## ASSIGNED TASK
Lines to be reproduced exactly: the one that holds "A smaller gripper" and all those after it through the end of the data. Include no others.

## GIVEN DATA
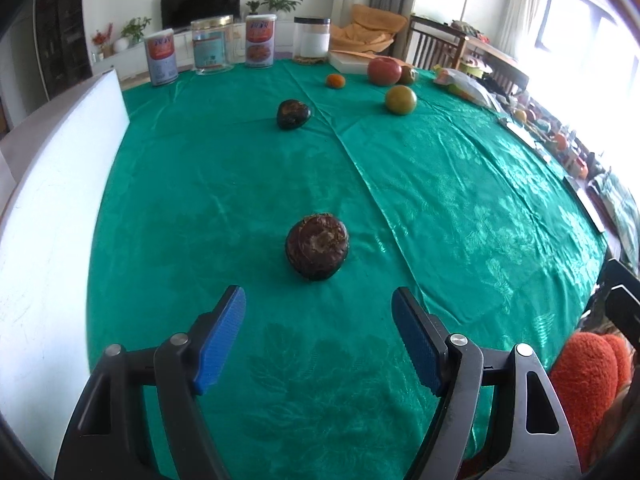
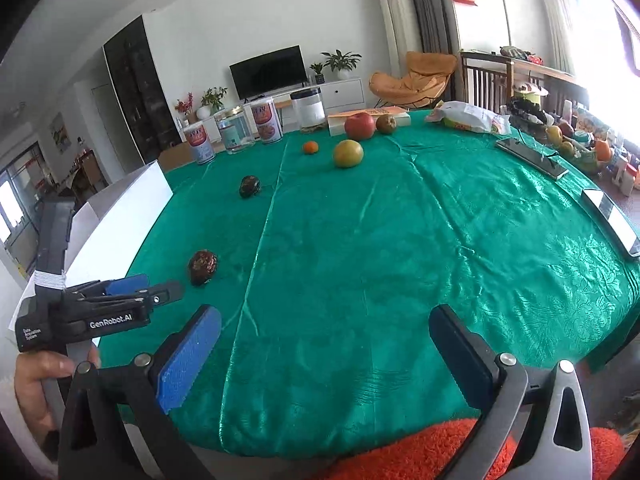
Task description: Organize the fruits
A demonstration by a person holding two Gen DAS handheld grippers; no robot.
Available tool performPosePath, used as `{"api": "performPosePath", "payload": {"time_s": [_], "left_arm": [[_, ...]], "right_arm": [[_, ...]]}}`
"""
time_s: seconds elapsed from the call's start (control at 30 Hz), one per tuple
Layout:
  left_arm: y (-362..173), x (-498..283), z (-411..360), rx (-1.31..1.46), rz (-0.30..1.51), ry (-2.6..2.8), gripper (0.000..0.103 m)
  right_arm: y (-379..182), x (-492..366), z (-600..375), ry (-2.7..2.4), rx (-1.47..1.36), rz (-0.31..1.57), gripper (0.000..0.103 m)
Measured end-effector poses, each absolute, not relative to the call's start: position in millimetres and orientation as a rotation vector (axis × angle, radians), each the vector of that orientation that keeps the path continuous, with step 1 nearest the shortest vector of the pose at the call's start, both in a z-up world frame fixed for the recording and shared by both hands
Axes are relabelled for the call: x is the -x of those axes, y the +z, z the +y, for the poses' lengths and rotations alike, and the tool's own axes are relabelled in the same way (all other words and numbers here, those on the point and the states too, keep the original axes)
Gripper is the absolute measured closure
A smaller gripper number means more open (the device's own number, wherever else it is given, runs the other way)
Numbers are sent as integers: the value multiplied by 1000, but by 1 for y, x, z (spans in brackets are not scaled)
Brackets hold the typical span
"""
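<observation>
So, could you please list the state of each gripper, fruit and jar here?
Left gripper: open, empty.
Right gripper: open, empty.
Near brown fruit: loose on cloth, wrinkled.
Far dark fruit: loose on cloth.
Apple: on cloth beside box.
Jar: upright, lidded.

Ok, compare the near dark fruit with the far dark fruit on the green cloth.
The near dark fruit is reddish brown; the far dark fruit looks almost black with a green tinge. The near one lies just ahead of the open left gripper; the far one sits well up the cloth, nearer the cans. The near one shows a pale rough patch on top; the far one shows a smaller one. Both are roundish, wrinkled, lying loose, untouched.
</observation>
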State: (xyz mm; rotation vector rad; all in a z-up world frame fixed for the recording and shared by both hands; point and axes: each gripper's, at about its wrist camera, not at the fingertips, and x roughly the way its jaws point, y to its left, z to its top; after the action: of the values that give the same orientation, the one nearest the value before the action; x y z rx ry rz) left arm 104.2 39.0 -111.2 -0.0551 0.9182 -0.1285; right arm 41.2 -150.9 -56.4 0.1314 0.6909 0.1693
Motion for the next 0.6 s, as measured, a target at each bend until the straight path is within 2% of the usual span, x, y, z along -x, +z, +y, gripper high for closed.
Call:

## ANSWER BOX
A smaller gripper number means more open (the device's own number, wherever else it is given, runs the other way)
Numbers are sent as integers: the value multiplied by 1000, but by 1 for y, x, z (spans in brackets are not scaled)
Brackets hold the typical span
"""
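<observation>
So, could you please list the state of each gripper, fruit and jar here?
Left gripper: open, empty.
Right gripper: open, empty.
Near brown fruit: loose on cloth, wrinkled.
Far dark fruit: loose on cloth.
Apple: on cloth beside box.
Jar: upright, lidded.

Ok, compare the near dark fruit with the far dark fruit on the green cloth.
The near dark fruit is reddish brown; the far dark fruit looks almost black with a green tinge. The near one lies just ahead of the open left gripper; the far one sits well up the cloth, nearer the cans. The near one shows a pale rough patch on top; the far one shows a smaller one. Both are roundish, wrinkled, lying loose, untouched.
</observation>
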State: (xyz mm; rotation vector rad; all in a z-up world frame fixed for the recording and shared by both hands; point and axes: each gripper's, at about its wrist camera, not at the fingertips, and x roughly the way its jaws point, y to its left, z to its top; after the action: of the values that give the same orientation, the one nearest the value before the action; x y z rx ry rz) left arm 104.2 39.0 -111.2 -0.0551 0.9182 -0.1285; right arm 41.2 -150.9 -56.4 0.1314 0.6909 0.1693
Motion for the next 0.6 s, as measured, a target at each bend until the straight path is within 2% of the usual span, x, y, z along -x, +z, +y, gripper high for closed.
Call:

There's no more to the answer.